Work order: Repeat the listing below in full and exactly, but without its pictures.

Material provided:
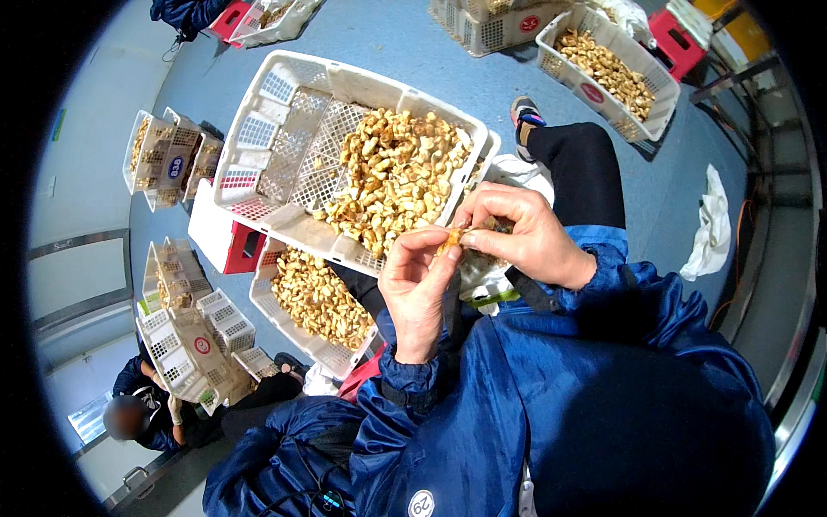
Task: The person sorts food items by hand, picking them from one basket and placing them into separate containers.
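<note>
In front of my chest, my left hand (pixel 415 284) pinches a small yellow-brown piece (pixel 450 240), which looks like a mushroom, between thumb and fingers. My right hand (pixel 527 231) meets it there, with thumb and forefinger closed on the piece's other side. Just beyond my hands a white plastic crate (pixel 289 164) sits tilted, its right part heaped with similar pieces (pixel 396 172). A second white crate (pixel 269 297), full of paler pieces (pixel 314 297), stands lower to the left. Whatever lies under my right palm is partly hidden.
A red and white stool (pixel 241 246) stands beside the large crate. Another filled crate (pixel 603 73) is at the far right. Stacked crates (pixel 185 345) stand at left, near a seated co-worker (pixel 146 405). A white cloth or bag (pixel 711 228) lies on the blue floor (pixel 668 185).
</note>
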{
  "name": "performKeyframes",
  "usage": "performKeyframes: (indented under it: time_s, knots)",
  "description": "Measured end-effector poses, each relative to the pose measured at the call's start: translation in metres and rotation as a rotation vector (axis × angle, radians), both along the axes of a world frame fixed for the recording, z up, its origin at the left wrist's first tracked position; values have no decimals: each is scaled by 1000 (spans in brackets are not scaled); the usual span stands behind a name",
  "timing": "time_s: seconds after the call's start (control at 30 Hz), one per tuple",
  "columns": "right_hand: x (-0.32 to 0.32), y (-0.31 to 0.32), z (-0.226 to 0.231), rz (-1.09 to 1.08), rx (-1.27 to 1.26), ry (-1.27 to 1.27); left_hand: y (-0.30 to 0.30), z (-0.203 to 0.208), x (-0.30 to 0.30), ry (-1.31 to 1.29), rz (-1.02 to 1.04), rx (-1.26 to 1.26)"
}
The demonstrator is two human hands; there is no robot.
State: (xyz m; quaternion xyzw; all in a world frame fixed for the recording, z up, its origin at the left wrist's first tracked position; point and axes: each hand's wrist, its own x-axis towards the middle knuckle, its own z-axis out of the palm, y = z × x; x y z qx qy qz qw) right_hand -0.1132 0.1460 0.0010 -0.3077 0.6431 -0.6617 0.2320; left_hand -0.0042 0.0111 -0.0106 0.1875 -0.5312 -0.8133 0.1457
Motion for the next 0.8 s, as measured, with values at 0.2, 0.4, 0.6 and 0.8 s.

Output of the exercise:
Task: The person sorts food items by hand, picking them from one basket and placing them into separate containers.
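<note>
In front of my chest, my left hand (pixel 415 284) pinches a small yellow-brown piece (pixel 450 240), which looks like a mushroom, between thumb and fingers. My right hand (pixel 527 231) meets it there, with thumb and forefinger closed on the piece's other side. Just beyond my hands a white plastic crate (pixel 289 164) sits tilted, its right part heaped with similar pieces (pixel 396 172). A second white crate (pixel 269 297), full of paler pieces (pixel 314 297), stands lower to the left. Whatever lies under my right palm is partly hidden.
A red and white stool (pixel 241 246) stands beside the large crate. Another filled crate (pixel 603 73) is at the far right. Stacked crates (pixel 185 345) stand at left, near a seated co-worker (pixel 146 405). A white cloth or bag (pixel 711 228) lies on the blue floor (pixel 668 185).
</note>
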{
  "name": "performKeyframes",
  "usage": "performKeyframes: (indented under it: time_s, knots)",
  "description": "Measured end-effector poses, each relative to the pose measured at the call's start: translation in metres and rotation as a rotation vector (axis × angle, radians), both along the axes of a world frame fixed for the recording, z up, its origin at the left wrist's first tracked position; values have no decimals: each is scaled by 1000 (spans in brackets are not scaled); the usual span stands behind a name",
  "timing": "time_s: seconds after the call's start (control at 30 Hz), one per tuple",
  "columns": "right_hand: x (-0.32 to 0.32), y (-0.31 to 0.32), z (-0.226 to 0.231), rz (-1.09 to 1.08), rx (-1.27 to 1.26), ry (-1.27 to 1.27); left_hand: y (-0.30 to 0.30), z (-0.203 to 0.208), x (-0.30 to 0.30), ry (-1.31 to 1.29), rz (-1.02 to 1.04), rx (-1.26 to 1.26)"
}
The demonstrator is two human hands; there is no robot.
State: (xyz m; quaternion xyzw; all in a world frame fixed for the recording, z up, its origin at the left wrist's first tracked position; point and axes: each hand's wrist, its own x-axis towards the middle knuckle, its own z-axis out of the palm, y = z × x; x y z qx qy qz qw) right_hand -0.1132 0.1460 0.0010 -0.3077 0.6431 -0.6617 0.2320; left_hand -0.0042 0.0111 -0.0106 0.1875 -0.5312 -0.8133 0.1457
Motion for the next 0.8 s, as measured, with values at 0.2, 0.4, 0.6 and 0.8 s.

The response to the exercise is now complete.